Cuando tu vida da un giro de 360º en unos meses y te sumerge primero en el abismo y luego en la desorientacion para reorganizar todo esto recurres a tus recuerdos y te afferas a ellos. Son el enlace con tu otra vida, la que compartías. Tirando de esas rememoraciones y la inminente llegada de los Reyes, mi retina se estanca en la época más dulce de la infancia. Cuando una parte de esa inocencia, que refleja la etapa de l@s niñ@s de entre 6 y 10 años, desaparece al descubrir quienes son los Reyes Magos y que empieza el momento, para ell@s, de encargarse de la compra de los regalos.

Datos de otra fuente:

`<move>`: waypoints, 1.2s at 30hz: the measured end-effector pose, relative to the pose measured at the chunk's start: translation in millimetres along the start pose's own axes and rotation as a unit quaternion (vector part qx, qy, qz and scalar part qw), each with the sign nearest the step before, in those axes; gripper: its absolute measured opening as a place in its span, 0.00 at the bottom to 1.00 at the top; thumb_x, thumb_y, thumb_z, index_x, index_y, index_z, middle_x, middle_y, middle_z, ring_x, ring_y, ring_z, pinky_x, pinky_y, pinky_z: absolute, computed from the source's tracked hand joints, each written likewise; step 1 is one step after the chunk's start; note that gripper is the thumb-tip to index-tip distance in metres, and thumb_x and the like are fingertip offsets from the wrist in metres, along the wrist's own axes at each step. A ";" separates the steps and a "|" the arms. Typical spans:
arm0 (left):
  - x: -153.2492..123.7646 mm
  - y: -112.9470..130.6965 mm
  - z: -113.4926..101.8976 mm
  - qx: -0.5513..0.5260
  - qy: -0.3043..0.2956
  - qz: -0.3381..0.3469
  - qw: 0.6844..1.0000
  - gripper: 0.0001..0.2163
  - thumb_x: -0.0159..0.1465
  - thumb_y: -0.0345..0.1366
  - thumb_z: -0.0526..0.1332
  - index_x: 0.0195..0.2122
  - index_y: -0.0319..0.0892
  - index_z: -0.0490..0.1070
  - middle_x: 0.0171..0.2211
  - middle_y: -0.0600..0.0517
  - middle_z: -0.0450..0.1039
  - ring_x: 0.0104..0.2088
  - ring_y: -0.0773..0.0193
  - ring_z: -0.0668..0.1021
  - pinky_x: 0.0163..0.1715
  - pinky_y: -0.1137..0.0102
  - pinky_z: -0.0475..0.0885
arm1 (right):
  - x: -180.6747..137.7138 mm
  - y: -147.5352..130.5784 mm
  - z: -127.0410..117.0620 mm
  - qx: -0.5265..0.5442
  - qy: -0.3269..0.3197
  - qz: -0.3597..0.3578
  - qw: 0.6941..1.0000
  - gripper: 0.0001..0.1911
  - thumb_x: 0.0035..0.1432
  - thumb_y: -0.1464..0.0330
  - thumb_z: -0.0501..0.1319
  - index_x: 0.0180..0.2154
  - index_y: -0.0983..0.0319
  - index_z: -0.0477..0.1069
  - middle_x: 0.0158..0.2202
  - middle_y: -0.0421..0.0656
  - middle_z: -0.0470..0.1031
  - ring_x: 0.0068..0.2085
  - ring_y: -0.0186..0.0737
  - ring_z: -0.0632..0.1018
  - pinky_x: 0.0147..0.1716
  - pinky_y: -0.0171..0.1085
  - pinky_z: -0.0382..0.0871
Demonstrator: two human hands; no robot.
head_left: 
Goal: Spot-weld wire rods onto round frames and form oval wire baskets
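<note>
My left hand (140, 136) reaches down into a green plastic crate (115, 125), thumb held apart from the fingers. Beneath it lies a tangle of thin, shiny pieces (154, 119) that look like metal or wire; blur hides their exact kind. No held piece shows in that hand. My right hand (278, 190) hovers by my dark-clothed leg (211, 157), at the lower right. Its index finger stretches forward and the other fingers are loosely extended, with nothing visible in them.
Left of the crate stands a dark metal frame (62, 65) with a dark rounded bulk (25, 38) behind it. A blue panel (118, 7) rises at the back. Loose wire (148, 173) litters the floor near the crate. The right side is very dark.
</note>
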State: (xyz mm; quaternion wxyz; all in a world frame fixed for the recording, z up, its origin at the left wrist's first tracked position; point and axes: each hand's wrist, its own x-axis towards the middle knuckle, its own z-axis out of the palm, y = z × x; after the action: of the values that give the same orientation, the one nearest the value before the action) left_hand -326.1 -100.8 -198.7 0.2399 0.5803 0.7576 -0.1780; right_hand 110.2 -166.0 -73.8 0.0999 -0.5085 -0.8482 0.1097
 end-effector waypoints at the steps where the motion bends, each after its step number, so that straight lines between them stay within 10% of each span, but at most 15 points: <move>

Mantengo en mi mente esa época con sumo cariño, ternura y dulzura. Mis hijos estaban super emocionados y nerviosos. Cogián el dinero y sin pensarselo dos veces iban los dos mano a mano a casa Dori. Cuántas veces me relató Carmen las conversaciones y la complicidad que había entre los dos mientras escogían. Regresaban contentísimos, emocionados e ilusionados. Carlos nada más llegar me decia «si supieras lo que te hemos comprado!» «Mama, te lo digo?» «Carlos, no!!» le decía Felipe , «Mañana, hasta mañana nada, no empieces!». Felipe controlaba a su hermano que se acercaba a su padre, abuelo y abuela haciendoles la misma sugerencia. En realidad no podían ir mucho antes a adquirir los obsequios porque Carlos sería incapaz de mantener el secreto o la tentación de abrirlos. Sigue igual hoy en día.

Rememorar esos momentos me hacen sonreir y querer aún más a mis hijos.